In the past, it was kind of a rule that the minutes were kind of opposite to the policy statement right after the meeting. So, if the statement was dovish, the minutes are usually interpreted as more hawkish, and vice versa. This is more a product of survival bias. That is, because the statement is intended to be interpreted in a certain direction, the contrary facts are omitted. But they remain in the statement.

To better illustrate this, let’s assume that the FOMC is debating whether or not to raise rates. That discussion for and against will be in the minutes. But when they decide eventually to raise rates, then all the reasons for raising rates will be put in the statement – but not the reasons against.
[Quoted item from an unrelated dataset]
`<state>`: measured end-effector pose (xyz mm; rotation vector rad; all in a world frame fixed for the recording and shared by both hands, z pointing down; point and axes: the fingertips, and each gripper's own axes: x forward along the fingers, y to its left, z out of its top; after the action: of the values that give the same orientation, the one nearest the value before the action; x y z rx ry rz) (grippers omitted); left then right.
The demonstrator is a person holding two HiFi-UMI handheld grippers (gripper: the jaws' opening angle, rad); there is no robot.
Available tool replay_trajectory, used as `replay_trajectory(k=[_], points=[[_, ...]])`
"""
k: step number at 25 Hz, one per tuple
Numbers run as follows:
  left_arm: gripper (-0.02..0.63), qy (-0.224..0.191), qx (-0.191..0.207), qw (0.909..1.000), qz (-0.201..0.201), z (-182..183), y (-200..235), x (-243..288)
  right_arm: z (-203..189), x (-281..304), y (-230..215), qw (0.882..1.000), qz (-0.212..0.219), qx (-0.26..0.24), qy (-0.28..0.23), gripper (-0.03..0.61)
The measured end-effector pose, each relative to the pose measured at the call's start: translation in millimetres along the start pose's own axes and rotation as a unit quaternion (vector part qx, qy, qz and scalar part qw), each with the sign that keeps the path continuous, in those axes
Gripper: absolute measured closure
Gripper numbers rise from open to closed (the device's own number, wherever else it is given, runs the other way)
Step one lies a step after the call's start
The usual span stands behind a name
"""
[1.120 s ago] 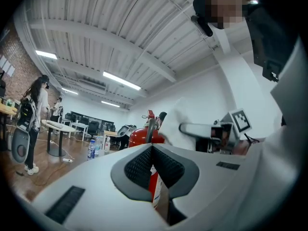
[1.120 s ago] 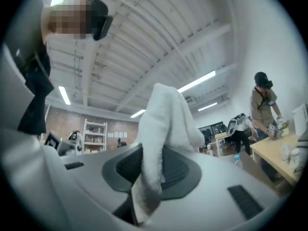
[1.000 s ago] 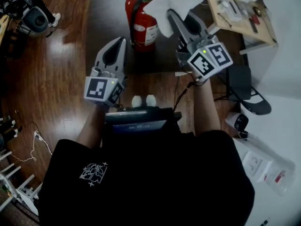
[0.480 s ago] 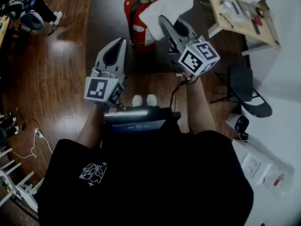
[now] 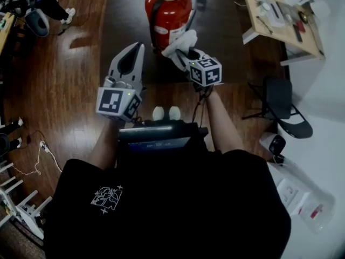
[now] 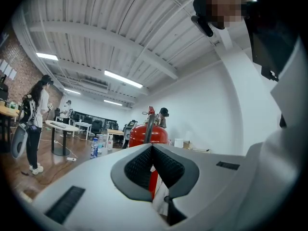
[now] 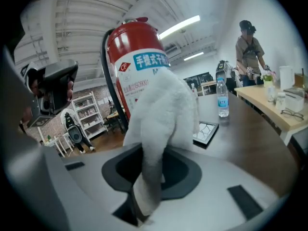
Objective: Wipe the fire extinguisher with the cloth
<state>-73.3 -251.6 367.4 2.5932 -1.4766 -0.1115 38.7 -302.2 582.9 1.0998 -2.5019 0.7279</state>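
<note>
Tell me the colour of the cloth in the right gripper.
White. The cloth shows best in the right gripper view.

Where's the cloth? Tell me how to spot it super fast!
Find the big red fire extinguisher standing on the dark floor. Just in front of it, the right gripper pinches the cloth. It is the only soft, white, fluffy thing there; the left gripper beside it holds nothing.

We hold both forearms out in front of us, our left arm running straight ahead and our right arm angling inward. Our left gripper points forward with its jaws pressed together on nothing. Our right gripper leans toward the left one, its jaws clamped on the cloth.
</note>
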Motion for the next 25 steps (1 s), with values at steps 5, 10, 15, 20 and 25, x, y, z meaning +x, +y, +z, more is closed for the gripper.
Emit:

Then, when the minutes are published, the market has already heard the acceptance comments in the statement. But the rest of the dovish statements are seen as “new”.

What does that mean this time

We must remember that after the last meeting, the initial reaction in the market was to take the statement as quite dovish. It wasn’t until Powell’s presser later, in which he said that interest rates were likely to rise more than the market expected, that the markets took the outcome of the meeting to be sharper.

So, if the minutes are contrary, then it would be assumed that the initially perceived dovish statement would imply a more hawkish interpretation of the minutes to be published later. This time, too, there is no press conference with Powell to double down on the acceptance comments.

What is the key point?

The thing the market is likely to hang its hat on is something Fed officials have been talking about in recent weeks. That is a theory that it takes at least one year for monetary policy to affect inflation. The Fed has been front-loading policy with its hyper-aggressive rate hike. The statement even alluded to this, mentioning the lag between the policy and the intended effect.

What this means is that the Fed may not have to see inflation come down significantly closer to target to ease the tightening. Hence the initial statement was seen as dovish. The context of this could be the main point of the minutes. Was this more of an academic discussion (and policy will continue to tighten), or was it seen as part of possible rate decisions in the future (and policy may not tighten as much as Fed officials are trying to make the market believe).